== WHAT THE TASK REQUIRES ==
Restate word for word the lines of the entries below, starting with the line that holds "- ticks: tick" and ending with the line that holds "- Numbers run", and no others.

------ DATA RECORDS

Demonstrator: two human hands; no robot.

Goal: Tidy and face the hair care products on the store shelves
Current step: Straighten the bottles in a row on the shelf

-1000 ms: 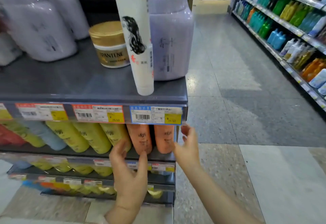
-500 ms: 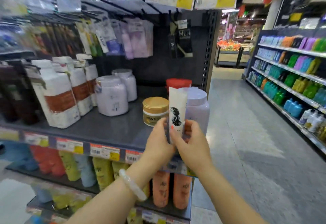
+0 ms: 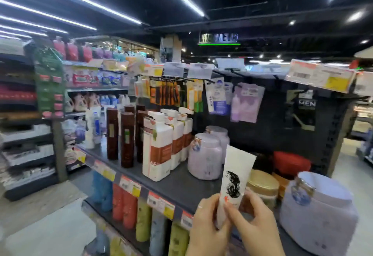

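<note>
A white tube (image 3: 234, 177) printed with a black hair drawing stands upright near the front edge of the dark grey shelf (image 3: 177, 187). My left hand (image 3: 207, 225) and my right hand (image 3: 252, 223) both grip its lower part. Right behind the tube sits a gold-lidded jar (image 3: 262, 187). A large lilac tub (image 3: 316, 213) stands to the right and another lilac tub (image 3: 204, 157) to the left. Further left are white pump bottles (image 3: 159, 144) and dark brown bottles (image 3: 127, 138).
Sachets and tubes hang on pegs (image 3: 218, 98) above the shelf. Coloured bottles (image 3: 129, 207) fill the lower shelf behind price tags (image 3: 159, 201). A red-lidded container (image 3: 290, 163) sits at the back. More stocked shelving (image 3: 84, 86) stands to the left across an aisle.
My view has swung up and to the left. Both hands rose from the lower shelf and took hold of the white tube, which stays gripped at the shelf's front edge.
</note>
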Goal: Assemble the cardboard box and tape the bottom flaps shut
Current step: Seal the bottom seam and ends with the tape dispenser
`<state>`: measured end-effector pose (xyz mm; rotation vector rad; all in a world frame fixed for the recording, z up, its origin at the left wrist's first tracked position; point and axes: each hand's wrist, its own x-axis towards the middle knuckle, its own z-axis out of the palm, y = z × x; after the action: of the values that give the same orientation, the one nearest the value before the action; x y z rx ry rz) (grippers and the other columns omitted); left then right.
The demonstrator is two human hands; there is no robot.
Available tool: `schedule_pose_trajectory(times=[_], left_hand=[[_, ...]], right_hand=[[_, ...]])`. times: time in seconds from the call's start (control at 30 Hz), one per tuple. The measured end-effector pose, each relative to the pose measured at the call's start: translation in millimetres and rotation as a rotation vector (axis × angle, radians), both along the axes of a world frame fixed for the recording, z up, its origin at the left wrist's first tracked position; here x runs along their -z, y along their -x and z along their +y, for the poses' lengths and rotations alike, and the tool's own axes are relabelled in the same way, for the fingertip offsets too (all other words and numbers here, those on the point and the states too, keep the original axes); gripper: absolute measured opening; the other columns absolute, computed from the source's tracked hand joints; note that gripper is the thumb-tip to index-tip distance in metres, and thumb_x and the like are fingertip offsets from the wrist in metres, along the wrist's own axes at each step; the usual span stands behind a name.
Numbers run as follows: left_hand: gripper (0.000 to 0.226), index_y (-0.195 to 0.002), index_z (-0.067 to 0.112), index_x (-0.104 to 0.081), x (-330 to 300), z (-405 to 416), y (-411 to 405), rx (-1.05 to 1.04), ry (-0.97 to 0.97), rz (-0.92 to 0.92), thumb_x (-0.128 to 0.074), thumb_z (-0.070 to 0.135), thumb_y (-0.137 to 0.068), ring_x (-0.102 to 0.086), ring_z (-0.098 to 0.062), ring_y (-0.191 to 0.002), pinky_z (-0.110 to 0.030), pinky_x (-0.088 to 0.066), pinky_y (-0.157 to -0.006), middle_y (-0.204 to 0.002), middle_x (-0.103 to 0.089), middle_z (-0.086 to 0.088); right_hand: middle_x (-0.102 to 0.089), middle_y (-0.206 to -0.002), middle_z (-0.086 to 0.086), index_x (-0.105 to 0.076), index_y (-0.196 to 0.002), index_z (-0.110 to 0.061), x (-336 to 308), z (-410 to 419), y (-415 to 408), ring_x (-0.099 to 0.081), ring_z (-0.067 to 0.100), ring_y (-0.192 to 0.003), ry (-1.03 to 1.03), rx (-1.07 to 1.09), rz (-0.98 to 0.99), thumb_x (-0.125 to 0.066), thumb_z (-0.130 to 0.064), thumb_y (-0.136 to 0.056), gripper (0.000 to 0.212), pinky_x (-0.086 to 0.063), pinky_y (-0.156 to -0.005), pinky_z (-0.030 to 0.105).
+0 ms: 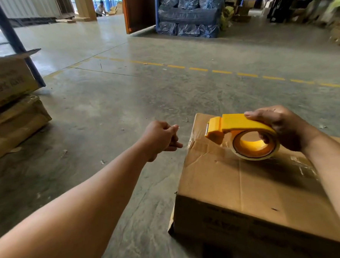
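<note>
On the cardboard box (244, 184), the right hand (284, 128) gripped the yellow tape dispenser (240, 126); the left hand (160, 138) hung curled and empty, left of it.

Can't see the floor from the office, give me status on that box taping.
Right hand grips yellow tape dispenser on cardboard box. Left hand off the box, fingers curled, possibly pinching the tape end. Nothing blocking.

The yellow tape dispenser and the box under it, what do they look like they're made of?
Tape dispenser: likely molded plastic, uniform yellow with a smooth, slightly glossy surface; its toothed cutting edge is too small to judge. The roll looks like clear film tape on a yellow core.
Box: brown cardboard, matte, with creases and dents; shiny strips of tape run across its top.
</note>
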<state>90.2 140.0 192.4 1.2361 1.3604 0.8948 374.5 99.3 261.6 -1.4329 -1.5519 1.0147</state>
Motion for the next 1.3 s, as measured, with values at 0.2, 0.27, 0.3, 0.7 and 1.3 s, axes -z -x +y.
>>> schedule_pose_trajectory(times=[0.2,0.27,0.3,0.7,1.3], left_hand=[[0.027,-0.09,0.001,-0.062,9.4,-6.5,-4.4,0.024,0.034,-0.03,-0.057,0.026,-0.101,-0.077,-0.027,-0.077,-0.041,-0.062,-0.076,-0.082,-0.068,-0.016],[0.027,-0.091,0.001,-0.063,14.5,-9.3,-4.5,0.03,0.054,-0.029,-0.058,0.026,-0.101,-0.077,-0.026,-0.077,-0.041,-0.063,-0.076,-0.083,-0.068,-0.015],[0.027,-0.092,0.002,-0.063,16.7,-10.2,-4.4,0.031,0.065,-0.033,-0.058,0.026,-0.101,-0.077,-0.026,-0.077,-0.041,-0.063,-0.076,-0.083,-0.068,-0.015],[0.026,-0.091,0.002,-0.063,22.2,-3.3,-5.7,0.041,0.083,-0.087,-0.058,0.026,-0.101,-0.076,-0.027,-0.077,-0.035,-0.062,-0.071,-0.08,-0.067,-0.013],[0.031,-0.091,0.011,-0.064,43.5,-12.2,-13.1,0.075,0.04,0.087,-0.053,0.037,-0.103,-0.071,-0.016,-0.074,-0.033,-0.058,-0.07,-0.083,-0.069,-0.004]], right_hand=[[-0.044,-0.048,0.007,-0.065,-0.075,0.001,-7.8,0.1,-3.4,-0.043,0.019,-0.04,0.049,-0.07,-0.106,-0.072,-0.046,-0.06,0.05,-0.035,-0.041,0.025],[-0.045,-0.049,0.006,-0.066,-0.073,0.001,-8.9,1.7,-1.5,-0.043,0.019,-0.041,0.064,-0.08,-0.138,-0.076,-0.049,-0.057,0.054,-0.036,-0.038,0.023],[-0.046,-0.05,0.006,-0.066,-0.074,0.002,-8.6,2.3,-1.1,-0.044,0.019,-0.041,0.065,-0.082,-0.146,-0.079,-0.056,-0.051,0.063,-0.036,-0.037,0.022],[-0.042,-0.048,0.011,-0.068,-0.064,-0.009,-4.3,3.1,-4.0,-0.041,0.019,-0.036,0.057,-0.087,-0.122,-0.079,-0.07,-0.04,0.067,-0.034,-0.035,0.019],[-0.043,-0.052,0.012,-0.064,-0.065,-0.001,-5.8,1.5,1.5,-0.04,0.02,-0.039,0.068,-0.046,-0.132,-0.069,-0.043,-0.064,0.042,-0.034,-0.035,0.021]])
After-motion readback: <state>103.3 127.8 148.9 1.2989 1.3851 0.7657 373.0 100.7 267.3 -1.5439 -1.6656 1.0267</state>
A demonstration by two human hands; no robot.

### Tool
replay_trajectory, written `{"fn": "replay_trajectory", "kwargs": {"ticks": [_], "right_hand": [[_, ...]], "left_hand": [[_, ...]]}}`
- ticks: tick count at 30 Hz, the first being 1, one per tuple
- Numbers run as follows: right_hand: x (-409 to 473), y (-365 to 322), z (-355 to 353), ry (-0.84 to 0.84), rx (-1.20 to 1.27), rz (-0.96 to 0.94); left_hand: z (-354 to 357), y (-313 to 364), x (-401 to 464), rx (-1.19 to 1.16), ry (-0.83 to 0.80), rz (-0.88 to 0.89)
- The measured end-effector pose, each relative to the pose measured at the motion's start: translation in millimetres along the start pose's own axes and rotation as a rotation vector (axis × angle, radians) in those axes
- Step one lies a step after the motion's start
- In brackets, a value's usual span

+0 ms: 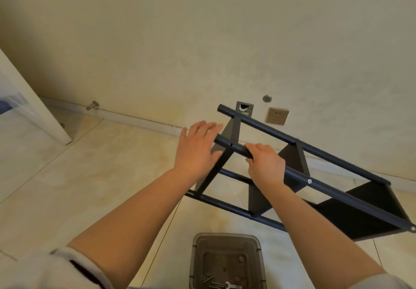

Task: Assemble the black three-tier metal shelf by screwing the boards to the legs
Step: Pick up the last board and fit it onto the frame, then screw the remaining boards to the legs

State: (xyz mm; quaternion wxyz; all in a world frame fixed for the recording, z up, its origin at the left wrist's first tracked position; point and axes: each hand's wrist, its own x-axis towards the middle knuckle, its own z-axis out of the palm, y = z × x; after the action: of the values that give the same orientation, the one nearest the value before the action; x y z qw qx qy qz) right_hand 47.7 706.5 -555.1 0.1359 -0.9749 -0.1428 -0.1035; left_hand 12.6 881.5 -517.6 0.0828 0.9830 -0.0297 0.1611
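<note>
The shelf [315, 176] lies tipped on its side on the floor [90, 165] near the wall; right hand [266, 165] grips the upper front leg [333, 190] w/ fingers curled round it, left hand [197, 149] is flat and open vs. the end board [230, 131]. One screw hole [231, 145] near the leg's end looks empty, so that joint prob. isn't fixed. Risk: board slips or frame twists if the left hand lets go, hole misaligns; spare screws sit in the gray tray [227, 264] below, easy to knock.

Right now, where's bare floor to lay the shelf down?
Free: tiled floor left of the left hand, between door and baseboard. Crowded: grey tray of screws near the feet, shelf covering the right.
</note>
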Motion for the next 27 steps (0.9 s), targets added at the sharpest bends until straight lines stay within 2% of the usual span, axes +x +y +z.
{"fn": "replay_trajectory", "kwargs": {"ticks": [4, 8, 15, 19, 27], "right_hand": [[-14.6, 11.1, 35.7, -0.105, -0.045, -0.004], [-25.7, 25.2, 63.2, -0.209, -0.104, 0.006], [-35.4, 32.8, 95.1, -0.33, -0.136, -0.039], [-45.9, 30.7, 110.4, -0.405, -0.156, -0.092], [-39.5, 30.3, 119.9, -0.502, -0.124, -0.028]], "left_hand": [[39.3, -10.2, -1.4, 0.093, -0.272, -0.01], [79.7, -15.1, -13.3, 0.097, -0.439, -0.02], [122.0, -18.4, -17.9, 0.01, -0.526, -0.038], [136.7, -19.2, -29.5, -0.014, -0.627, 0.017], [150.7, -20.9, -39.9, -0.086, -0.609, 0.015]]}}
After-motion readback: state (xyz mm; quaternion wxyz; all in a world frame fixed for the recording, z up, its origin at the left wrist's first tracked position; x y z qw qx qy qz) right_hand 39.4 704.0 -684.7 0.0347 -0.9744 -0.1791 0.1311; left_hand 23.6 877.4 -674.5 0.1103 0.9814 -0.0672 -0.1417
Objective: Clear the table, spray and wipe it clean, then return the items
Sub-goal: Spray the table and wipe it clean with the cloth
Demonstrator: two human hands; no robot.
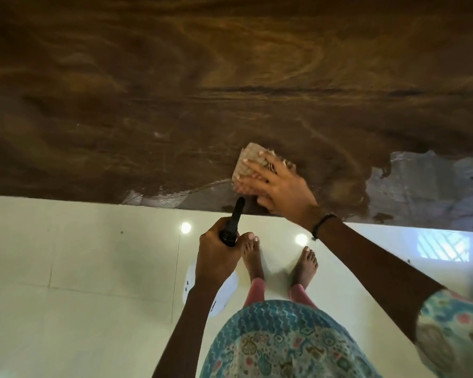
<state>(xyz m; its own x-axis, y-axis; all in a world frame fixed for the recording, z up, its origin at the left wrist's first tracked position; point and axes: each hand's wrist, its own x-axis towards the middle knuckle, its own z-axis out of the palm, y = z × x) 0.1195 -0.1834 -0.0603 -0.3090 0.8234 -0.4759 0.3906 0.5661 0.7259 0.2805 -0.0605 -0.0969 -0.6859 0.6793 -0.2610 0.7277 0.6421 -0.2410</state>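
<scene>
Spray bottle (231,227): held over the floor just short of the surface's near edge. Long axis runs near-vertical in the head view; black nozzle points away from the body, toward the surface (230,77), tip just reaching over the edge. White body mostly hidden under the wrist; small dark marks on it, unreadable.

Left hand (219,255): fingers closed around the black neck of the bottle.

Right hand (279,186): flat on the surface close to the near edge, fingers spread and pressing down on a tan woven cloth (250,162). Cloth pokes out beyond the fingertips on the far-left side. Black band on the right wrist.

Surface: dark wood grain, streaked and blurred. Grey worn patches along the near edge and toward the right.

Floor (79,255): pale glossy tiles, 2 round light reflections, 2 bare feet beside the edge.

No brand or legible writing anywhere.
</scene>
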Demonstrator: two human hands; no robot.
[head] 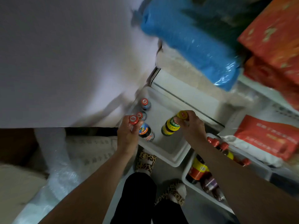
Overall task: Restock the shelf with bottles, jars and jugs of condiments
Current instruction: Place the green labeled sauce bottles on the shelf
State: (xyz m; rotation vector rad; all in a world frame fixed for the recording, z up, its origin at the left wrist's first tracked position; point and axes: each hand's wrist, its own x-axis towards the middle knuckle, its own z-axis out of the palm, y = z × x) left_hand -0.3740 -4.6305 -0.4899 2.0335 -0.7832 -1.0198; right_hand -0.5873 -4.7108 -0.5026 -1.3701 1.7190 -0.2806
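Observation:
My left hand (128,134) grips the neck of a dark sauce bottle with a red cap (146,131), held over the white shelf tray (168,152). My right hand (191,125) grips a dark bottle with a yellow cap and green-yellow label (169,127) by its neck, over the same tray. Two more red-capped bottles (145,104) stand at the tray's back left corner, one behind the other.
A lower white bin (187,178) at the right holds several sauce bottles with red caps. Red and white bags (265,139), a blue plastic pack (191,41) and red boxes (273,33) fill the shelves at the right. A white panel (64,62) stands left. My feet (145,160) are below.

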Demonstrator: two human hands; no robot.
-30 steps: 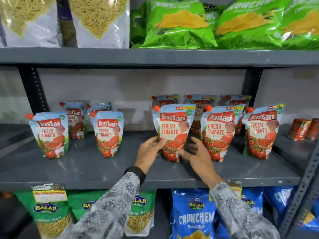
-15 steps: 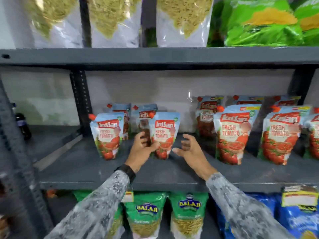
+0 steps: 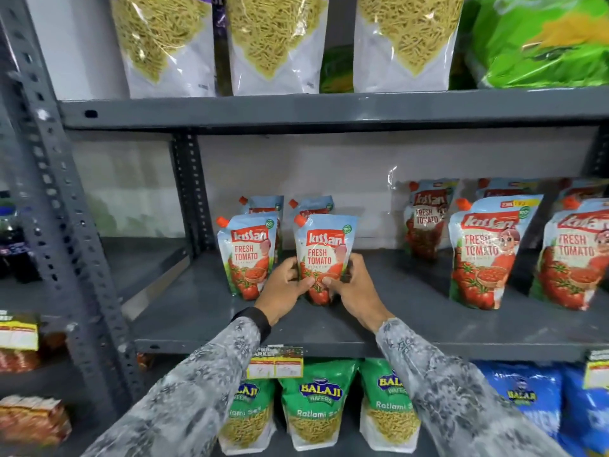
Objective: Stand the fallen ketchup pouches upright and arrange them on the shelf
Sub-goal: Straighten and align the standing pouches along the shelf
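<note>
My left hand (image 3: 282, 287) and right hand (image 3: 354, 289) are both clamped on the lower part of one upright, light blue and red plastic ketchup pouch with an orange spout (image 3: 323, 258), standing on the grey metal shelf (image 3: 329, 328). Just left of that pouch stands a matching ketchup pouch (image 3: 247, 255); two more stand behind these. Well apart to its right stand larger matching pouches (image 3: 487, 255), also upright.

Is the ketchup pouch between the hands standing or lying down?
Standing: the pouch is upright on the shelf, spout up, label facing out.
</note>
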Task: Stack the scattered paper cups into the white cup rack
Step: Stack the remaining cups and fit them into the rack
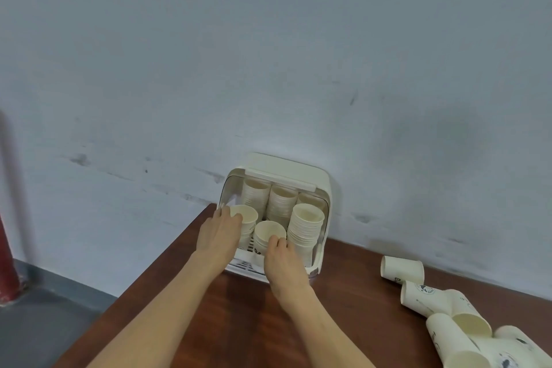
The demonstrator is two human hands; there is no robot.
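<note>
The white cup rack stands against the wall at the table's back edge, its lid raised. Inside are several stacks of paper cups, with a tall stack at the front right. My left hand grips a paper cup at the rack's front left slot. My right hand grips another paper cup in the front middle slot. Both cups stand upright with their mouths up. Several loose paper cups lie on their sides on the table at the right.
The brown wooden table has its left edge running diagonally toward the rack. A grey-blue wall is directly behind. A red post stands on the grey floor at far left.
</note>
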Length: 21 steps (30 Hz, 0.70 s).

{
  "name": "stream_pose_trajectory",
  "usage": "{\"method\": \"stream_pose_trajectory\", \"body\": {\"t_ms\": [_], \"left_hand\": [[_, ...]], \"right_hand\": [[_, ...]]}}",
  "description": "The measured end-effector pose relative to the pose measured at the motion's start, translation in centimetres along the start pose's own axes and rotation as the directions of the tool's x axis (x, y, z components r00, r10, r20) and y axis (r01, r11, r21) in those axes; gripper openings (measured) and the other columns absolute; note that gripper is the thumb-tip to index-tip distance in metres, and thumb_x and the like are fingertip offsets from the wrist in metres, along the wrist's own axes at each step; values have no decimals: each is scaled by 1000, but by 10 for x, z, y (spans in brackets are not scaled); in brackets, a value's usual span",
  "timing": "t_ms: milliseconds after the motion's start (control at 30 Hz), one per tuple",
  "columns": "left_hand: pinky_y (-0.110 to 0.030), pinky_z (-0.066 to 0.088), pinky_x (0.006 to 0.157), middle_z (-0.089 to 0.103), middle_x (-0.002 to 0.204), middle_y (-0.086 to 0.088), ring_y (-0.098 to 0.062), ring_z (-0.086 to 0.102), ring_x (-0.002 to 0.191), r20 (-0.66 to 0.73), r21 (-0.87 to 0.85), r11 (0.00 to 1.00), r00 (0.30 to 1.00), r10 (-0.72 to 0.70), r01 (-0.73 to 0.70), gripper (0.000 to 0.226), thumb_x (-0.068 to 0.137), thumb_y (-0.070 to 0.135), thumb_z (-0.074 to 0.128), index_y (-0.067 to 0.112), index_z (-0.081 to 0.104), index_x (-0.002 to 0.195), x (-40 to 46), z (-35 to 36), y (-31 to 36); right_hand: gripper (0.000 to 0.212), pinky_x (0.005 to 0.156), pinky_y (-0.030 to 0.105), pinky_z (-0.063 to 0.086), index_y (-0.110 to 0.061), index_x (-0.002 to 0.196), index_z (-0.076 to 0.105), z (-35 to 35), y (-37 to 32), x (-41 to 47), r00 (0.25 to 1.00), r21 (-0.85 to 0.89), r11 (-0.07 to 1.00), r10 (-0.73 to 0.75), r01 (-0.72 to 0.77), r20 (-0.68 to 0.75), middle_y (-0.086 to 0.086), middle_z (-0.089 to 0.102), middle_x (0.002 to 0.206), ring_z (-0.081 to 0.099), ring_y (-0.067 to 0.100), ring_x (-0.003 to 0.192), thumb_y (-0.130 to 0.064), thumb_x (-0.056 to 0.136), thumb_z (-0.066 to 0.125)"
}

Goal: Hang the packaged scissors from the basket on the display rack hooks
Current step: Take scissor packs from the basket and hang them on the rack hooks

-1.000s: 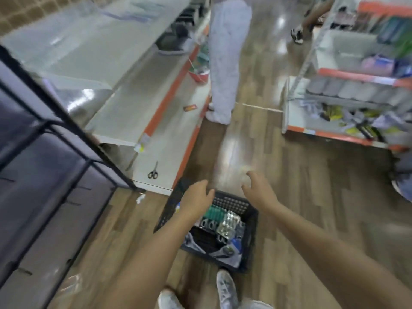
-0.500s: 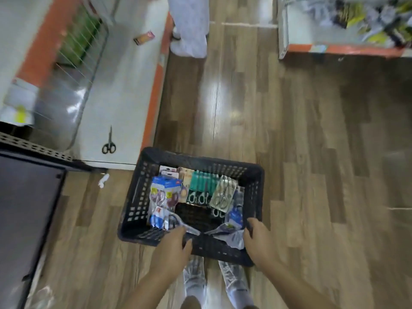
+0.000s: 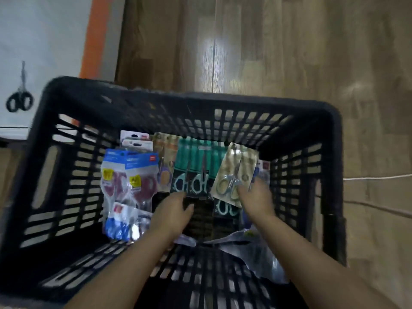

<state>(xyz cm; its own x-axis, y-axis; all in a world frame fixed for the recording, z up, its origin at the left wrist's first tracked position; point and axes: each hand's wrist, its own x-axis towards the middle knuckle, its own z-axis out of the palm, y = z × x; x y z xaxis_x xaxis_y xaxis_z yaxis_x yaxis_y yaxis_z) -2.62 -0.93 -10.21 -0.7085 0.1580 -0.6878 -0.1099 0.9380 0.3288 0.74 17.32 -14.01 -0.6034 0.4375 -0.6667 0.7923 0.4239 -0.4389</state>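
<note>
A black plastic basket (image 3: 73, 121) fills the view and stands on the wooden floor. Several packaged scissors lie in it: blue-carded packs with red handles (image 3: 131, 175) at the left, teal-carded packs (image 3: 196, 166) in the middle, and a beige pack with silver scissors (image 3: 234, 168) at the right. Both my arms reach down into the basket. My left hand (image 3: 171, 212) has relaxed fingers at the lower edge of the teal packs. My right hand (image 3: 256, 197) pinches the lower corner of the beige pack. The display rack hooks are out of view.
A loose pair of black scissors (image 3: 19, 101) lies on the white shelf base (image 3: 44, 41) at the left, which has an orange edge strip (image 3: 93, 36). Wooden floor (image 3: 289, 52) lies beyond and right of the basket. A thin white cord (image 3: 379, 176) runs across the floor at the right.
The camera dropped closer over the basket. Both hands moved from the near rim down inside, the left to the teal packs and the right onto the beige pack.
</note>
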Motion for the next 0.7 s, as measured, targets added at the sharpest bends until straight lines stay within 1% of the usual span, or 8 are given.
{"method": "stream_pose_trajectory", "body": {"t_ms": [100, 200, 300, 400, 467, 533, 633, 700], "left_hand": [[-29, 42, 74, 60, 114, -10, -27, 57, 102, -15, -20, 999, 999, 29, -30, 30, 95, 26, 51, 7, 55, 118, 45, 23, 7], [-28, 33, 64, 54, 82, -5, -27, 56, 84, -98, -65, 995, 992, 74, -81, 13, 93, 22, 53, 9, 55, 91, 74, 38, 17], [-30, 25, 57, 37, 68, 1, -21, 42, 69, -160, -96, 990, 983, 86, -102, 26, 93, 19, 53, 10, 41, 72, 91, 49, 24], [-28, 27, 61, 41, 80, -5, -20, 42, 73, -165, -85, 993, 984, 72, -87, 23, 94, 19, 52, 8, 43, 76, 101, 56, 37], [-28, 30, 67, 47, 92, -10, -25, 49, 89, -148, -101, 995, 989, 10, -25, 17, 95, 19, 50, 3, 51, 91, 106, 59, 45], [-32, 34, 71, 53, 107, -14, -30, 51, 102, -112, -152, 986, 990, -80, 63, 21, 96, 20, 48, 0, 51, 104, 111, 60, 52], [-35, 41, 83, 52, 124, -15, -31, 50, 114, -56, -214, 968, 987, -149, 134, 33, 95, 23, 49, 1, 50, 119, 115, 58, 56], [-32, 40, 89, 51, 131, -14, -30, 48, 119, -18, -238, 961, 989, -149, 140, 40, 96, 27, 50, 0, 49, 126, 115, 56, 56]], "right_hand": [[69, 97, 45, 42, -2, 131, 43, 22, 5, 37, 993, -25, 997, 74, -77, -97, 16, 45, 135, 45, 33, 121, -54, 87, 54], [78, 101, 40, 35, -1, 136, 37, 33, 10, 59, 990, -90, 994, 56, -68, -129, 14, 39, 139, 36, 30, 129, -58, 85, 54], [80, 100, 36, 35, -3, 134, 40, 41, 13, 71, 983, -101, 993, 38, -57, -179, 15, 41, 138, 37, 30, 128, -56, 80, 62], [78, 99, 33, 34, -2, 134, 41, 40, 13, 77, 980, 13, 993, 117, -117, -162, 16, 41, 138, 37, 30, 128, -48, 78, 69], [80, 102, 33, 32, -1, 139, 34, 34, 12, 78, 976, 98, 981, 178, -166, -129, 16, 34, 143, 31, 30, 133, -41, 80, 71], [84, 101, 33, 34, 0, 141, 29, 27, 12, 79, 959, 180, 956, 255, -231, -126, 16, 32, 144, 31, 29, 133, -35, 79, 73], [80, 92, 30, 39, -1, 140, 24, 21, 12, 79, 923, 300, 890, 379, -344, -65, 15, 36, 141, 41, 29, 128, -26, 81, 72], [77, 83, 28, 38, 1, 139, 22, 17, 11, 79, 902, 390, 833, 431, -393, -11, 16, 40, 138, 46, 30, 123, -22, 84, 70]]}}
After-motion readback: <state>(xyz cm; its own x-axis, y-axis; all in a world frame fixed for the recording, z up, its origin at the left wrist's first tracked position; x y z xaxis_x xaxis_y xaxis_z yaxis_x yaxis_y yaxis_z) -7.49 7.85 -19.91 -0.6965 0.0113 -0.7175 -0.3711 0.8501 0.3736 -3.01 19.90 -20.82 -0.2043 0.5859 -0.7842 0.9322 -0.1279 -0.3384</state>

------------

== SOLUTION FOR THIS EXERCISE ==
- ticks: tick count at 30 Hz, the first being 1, one per tuple
- Numbers run as follows: right_hand: x (-409 to 473), y (-365 to 322), z (-355 to 353), ry (-0.84 to 0.84), rx (-1.20 to 1.27), rz (-0.96 to 0.94); left_hand: z (-354 to 357), y (-313 to 364), x (-401 to 464), rx (-1.19 to 1.16), ry (-0.83 to 0.80), rz (-0.88 to 0.89)

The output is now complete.